My
blood tends to run a little faster every year when the calendar flips to
January. It’s not so much the Cleveland winter — global warming is taking care
of that; rather it’s the one time of year when our community kinda sorta
celebrates blackness, or at least says it’s ok to talk about it in a positive
way. The period lasts about six weeks or so, from the observance of Martin
Luther King Jr. Day through the end of Black History Month, and then it’s “ok,
recess is over, back to normal.”
I’m
not referring to “our community” as either just black folks or white folks.

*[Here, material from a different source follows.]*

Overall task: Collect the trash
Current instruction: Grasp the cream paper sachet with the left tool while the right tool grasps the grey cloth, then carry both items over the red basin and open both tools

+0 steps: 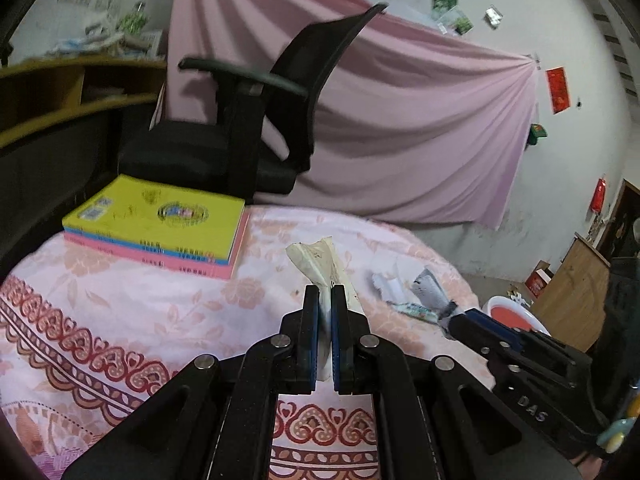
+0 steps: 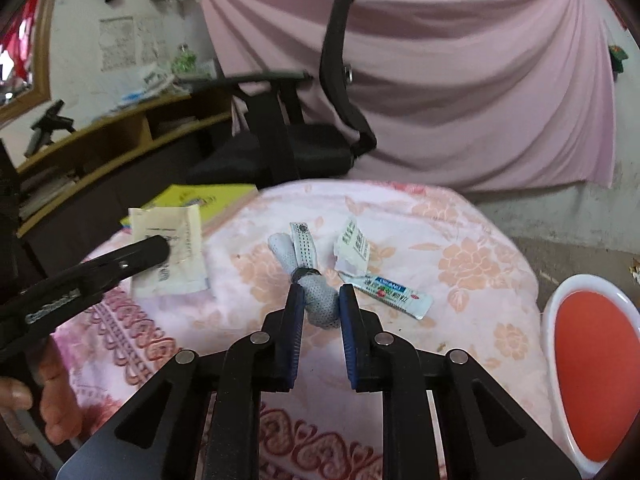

It’s almost as if an unspoken pact exists between in-laws. Most everybody
around here tiptoes around race. We know the subject is explosive; we know it’s
problematic. We know it’s the Eight Ton Gorilla in the family room. Which is
why we stay in the kitchen and visit the family room only on special occasions,
and even then according to carefully scripted rules of engagement. So during
MLK day we talk about the content of our character but not about our national
propensity for warmongering and sustained violence at home. And during BHM
African Americans can salute our ancestors and how they overcame the Middle
Passage, Slavery, and Jim Crow, without any discussion or analysis of why we are
not doing anything about 21st Century New Jim Crow in education,
criminal justice, or the economy.
This
year feels a little different to me. Thank you Django! It seems everywhere I
turn people are talking about the movie, and therefore talking about ticklish
aspects of our history. If there were an Oscar category for most provocative
film, Django would be a hands-down winner.
Of
course a lot of our discourse on race is echoed in views long ago forged into cast-iron.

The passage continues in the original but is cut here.